'''

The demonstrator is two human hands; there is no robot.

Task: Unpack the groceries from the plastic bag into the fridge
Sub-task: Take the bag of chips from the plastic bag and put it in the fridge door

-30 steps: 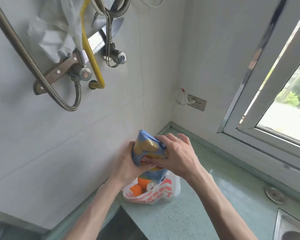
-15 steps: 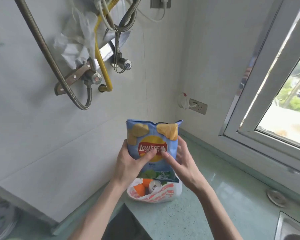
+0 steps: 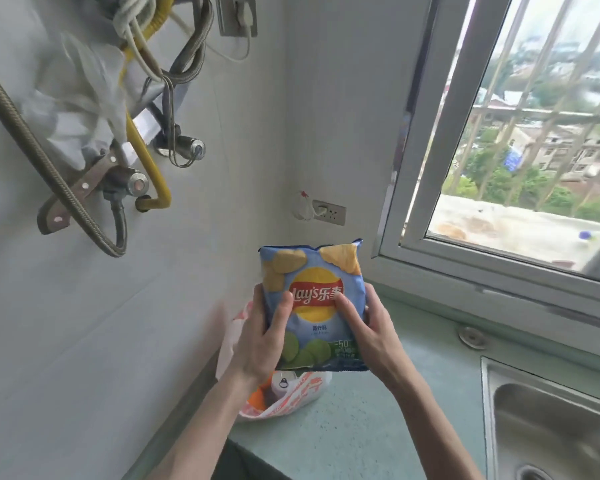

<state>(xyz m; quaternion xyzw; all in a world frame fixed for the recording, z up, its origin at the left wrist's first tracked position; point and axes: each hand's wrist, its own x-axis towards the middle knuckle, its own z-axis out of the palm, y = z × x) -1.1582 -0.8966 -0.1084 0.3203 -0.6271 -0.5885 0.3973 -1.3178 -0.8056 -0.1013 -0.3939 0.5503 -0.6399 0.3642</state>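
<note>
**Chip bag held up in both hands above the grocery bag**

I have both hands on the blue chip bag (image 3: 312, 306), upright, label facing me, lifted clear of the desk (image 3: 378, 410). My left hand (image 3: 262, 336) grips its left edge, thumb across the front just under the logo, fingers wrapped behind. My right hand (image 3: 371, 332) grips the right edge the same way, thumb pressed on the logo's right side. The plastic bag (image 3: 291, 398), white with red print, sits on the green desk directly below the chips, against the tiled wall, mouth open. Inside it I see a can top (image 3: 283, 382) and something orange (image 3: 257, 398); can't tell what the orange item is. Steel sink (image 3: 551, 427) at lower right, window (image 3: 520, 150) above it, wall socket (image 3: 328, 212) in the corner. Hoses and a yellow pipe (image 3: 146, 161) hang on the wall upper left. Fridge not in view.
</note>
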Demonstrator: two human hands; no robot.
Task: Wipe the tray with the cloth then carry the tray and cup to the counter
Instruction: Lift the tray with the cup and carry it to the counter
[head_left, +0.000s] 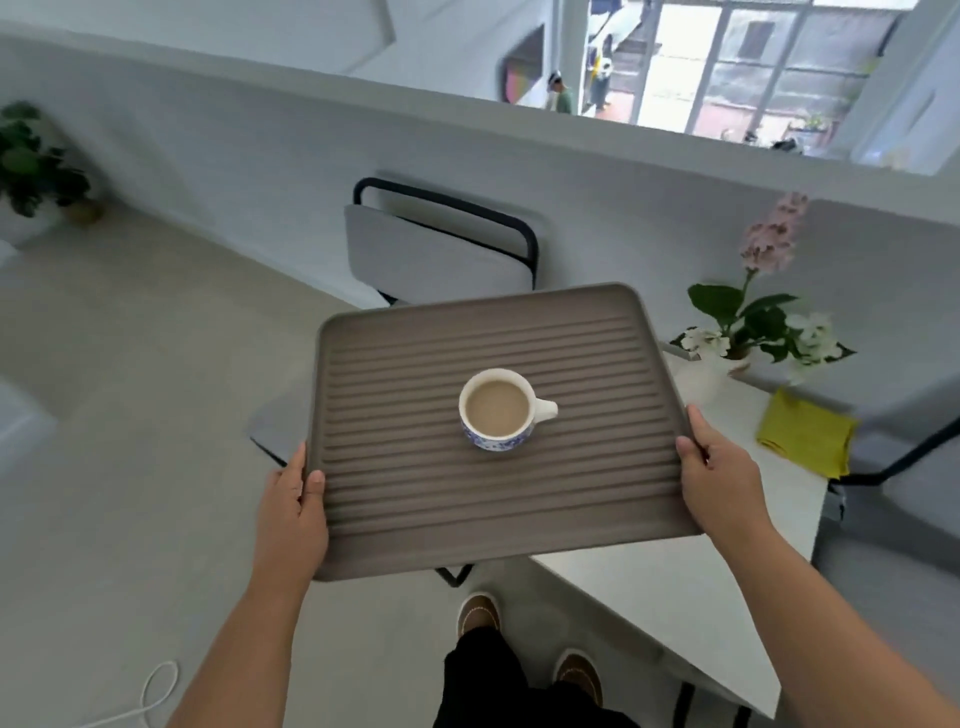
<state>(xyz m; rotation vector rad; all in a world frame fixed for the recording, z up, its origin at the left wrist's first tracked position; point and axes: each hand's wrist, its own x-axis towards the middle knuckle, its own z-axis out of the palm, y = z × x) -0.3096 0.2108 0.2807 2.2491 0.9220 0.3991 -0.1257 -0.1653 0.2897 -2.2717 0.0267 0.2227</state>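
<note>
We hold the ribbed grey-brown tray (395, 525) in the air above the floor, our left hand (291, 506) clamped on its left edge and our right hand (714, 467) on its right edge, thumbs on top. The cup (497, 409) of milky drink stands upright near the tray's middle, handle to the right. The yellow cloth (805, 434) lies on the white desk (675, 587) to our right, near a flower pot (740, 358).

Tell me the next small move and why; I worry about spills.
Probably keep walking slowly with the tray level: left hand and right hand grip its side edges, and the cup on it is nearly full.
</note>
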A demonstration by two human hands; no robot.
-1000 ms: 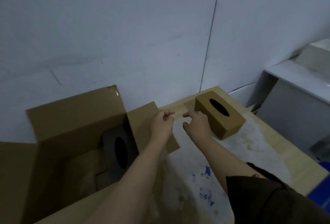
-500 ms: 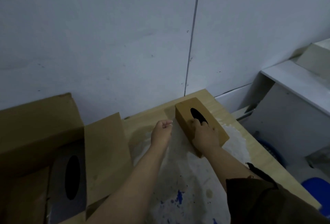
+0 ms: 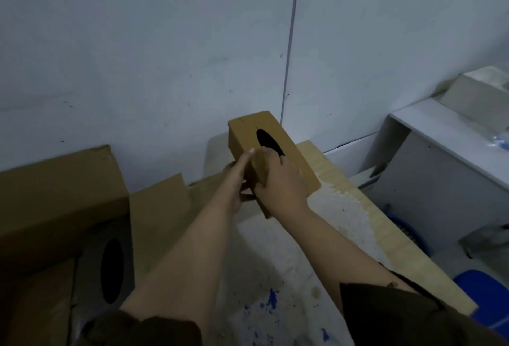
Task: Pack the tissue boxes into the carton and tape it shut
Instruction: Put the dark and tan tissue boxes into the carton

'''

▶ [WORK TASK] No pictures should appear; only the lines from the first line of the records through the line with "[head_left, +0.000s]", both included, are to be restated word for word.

▶ [EXERCISE OUTPUT]
The demonstrator is two human hands; there is no robot.

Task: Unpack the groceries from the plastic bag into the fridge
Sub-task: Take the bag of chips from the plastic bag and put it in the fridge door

-30 steps: 
-15 steps: 
+0 steps: 

<state>(xyz m; quaternion xyzw; all in a world frame fixed for the recording, z up, its origin at the left wrist's first tracked position; point and axes: each hand's wrist, its own x-axis towards the middle knuckle, its own z-axis out of the palm, y = z × x) -1.1582 -0.8966 -0.1084 0.3203 -0.6271 -0.5885 0.3973 -1.3178 -0.8056 -0.1013 -0.3939 0.5503 -0.6399 0.3642</state>
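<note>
**Chip bag held up in both hands above the grocery bag**

I have both hands on the blue chip bag (image 3: 312, 306), upright, label facing me, lifted clear of the desk (image 3: 378, 410). My left hand (image 3: 262, 336) grips its left edge, thumb across the front just under the logo, fingers wrapped behind. My right hand (image 3: 371, 332) grips the right edge the same way, thumb pressed on the logo's right side. The plastic bag (image 3: 291, 398), white with red print, sits on the green desk directly below the chips, against the tiled wall, mouth open. Inside it I see a can top (image 3: 283, 382) and something orange (image 3: 257, 398); can't tell what the orange item is. Steel sink (image 3: 551, 427) at lower right, window (image 3: 520, 150) above it, wall socket (image 3: 328, 212) in the corner. Hoses and a yellow pipe (image 3: 146, 161) hang on the wall upper left. Fridge not in view.
</note>
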Demonstrator: two human hands; no robot.
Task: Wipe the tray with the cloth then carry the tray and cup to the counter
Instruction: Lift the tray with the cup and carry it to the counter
[head_left, +0.000s] 

With the answer given, the exercise is complete.